Natural gas price movement
Prices began the week on a negative note by falling 2.32 % compared to last Friday’s close, despite cooler-than-normal temperature forecasts. Prices settled at $2.65 per MMBtu (million British thermal units) on Monday, April 6.
On Tuesday, natural gas prices rallied as forecasts turned cooler. MDA Weather Services forecast that temperatures would likely remain below normal across the majority of states east of the Rocky Mountains from April 12 to April 21. Prices advanced 1.1% to $2.68.
The rally was short-lived because prices declined the next day by~2.3% to finish at $2.619.
Reacting to a larger-than-expected build, prices fell again on Thursday following the release of a bearish EIA (U.S. Energy Information Administration) inventory report. Prices decreased by ~3.5% to settle at $2.528. For more on the EIA report, refer to Part 2 of this series.
Weather a major catalyst
The weather is the major driver of natural gas prices. Investors can get an idea of how prices will likely move in the short term based on weather forecasts. When weather forecasts turn cooler, especially in the winter when heating demands are at their highest, available natural gas in storage can come under pressure. This is bullish for natural gas prices. On the other hand, milder temperature forecasts are bearish for prices.

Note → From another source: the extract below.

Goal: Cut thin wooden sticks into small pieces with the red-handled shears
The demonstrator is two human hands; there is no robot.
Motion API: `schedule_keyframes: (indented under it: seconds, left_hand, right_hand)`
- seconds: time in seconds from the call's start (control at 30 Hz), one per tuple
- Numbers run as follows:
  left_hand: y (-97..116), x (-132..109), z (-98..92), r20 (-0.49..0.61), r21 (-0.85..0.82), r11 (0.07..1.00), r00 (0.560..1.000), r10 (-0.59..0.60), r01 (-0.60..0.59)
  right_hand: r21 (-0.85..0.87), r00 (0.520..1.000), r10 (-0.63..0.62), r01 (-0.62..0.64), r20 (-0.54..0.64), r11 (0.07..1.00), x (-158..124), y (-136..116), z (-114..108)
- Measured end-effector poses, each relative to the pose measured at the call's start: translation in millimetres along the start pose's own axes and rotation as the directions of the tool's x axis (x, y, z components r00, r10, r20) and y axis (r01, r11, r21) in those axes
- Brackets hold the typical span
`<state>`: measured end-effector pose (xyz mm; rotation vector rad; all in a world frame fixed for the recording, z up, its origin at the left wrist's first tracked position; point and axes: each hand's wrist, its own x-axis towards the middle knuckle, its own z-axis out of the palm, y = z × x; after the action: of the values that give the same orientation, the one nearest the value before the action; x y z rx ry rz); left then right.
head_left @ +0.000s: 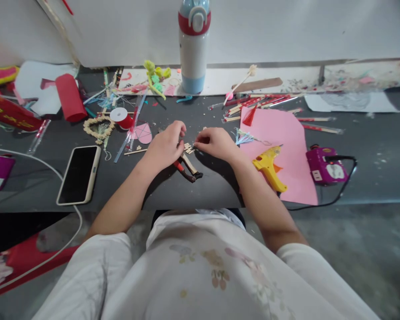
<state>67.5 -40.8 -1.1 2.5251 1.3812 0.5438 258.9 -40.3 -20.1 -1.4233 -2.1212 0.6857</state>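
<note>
My left hand [165,146] rests low over the dark table with its fingers curled in; whatever it grips is hidden. Facing it, my right hand [218,142] has thumb and fingertips pinched together, and anything between them is too small to name. Short cut pieces of wooden stick [188,148] lie between the two hands, close to the fingertips. Under the left hand's near side are red-handled pliers [184,171], partly covered, and a flat wooden strip [189,163]. A thin wooden stick [136,151] pokes out left of the left hand.
A yellow glue gun [270,168] lies on pink paper [295,151] at right, near a purple power box [326,166]. At left are a phone [79,175], a red ribbon spool [121,118] and a heart-shaped ring [98,129]. A bottle [193,53] stands behind; packaged sticks [250,104] lie back right.
</note>
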Motion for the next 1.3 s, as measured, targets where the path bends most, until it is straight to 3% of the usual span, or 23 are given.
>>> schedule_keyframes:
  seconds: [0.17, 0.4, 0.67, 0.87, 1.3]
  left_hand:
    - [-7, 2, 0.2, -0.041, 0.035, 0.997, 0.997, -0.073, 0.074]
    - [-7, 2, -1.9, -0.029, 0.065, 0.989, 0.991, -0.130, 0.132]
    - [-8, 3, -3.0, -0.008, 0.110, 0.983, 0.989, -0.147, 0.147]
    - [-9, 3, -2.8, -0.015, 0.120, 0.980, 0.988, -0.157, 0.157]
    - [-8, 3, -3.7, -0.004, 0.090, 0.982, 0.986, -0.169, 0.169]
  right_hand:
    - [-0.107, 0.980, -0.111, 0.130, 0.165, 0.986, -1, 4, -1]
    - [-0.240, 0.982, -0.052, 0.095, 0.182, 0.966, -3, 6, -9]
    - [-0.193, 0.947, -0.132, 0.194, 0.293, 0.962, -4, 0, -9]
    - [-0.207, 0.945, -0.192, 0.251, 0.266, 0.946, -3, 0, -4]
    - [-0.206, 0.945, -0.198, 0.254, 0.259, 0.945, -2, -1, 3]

While natural gas demand is high during the winter, hot temperatures during the summer can also cause demand to increase. Power stations use more fuel to power cooling devices like air conditioners. This can reduce storage buildup during injection season, which is also bullish for natural gas prices.
Pricing changes drive short-term movements in the stock prices of natural gas producers such as Cabot Oil & Gas (COG), Range Resources (RRC), Devon Energy (DVN), and Chesapeake Energy (CHK). Also, since all of these companies make up 5% of the Energy Select Sector SPDR ETF (XLE), these trends affect the ETF as well.